*** Opening of COLLECTED MATERIAL ***

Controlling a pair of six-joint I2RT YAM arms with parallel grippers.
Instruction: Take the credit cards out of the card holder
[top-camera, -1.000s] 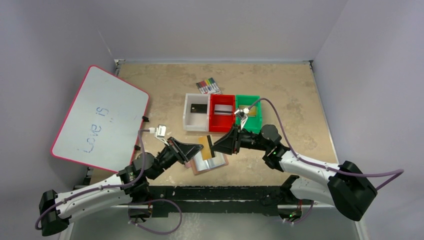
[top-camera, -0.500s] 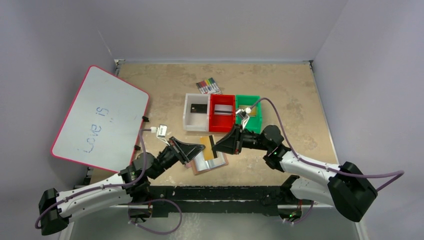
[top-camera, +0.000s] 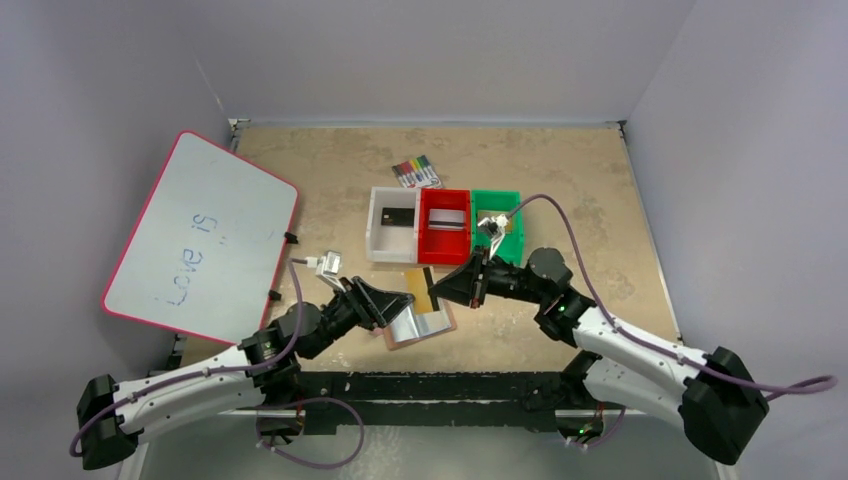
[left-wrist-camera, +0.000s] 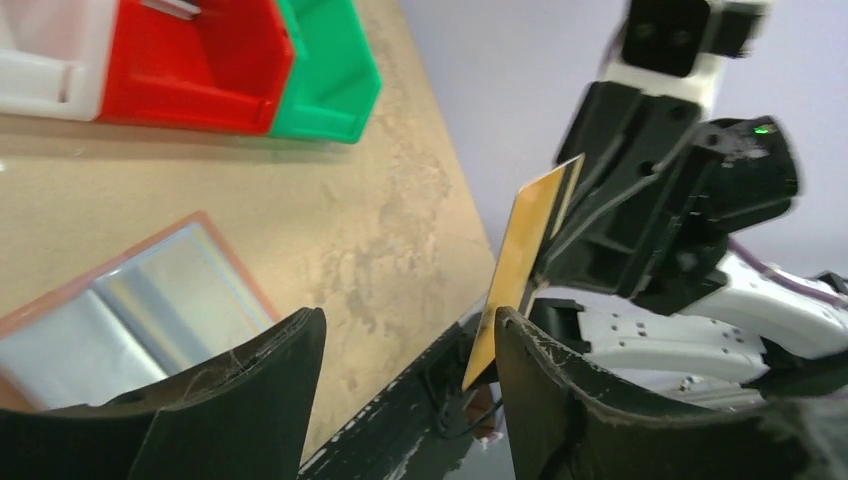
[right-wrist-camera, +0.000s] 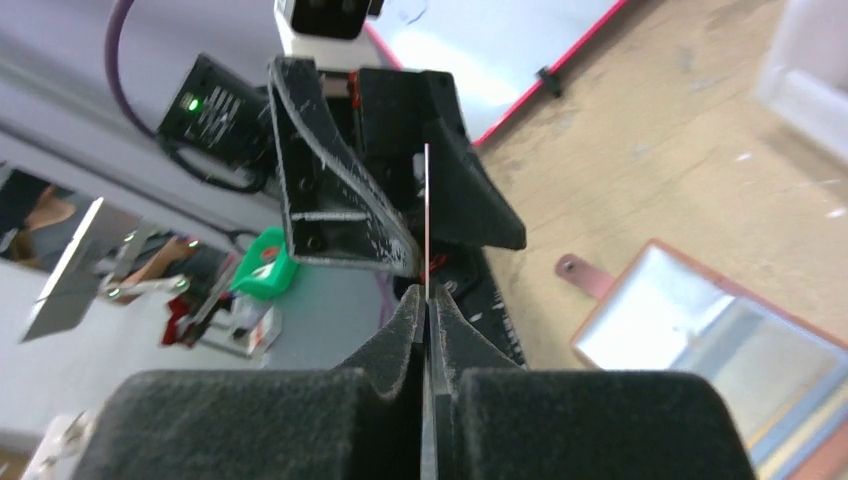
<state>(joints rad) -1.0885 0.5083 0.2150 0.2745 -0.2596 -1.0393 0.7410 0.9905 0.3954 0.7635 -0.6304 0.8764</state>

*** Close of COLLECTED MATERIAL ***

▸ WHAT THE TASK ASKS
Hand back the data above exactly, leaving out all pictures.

▸ EXERCISE SOLUTION
Controlling a pair of six-joint I2RT YAM arms with parallel grippers.
Instruction: Take the credit cards out of the card holder
[top-camera, -1.000s] 
[top-camera, -0.500s] 
[top-camera, +0.000s] 
[left-wrist-camera, +0.000s] 
[right-wrist-camera, +0.000s] 
<state>(joints rad) -1.0885 0.5083 0.2150 0.2745 -0.2596 -1.0393 0.7410 0.9905 0.3954 0.7635 -0.6304 0.8764</state>

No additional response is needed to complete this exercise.